I have children DryRot but I don't get your question. Toddlers do not usually eat their poo. There are different theories on potty training based both on theoretical studies about when children are psychologically and physiologically ready to learn and practical one suggesting various methods to help them learn (as well as the do nothing and it will happen when it happens camp). Similar to dog training there are a huge number of different theoretical and practical approaches to parenting. Is this what you were asking?


----------



## Dry Rot (14 November 2014)

Booboos said:



			I have children DryRot but I don't get your question. Toddlers do not usually eat their poo. There are different theories on potty training based both on theoretical studies about when children are psychologically and physiologically ready to learn and practical one suggesting various methods to help them learn (as well as the do nothing and it will happen when it happens camp). Similar to dog training there are a huge number of different theoretical and practical approaches to parenting. Is this what you were asking?
		
Click to expand...

I'm sorry that I seem to have confused you. I will leave you to your technospeak. I have managed to successfully train dogs for over half a century by using common sense and an understanding of dogs without bothering with definitions even the scientists can't agree on. No wonder so many novices get confused and dog training is such a misunderstood subject.


----------



## Alec Swan (14 November 2014)

CorvusCorax said:



			&#8230;&#8230;..

I do, though, believe that it is more fair to teach the dog what you don't want, as well as what you do want.
		
Click to expand...

Many moons ago,  an experienced and competent dog man advised me that it was better to put temptation in a dog's way,  and then correct it,  than to allow it to find out the hard way,  what's acceptable,  and what isn't.  I'm still not entirely convinced,  though I suppose that with the use of a Rabbit-pen,  with Gundogs,  that's exactly what we do.

A dog doing Protection Work,  for instance,  needs to learn NOT to attack before it learns to do so.  A lunatic on the end of the lead,  once baited,  isn't going to subsequently learn right from wrong,  and the temptation once placed before it and with no control,  is only going one way.  With Sheepdogs (another example),  if there is no established 'Stop',  then allowing the dog to go to sheep is going to end in chaos!

Dogs in 'work' and dogs in the 'home',  in my view will have no distinction.  ALL dogs need to take a courteous and obedient view of their master.  Dogs which have no intention of showing any respect to their owners won't listen to the voice,  the whistle or the clicker.  The often used term 'Working on recall',  is something which I've never understood.  Having a dog return to us is where dog training starts.
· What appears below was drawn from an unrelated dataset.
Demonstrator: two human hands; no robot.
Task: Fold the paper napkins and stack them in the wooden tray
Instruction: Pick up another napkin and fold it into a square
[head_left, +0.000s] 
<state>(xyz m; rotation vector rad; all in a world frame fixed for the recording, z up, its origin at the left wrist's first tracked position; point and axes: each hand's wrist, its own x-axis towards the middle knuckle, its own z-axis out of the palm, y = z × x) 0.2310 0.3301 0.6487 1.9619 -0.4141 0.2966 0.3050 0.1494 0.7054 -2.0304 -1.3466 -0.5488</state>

All dog training,  again in my opinion,  needs a foundation of respect.  Teaching,  or rather achieving respect is a relatively simple procedure,  BUT and it's my view that it's where many go wrong,  is that so many confusing messages are sent to the dog,  and the dog returns the compliment to the handler who fails to see it,  that it's no wonder that the poor creature becomes confused.  A dog which is only allowed on the sofa,  on a Sunday afternoon and not for the rest of the week,  will eventually learn to see its owner in a light which doesn't include respect!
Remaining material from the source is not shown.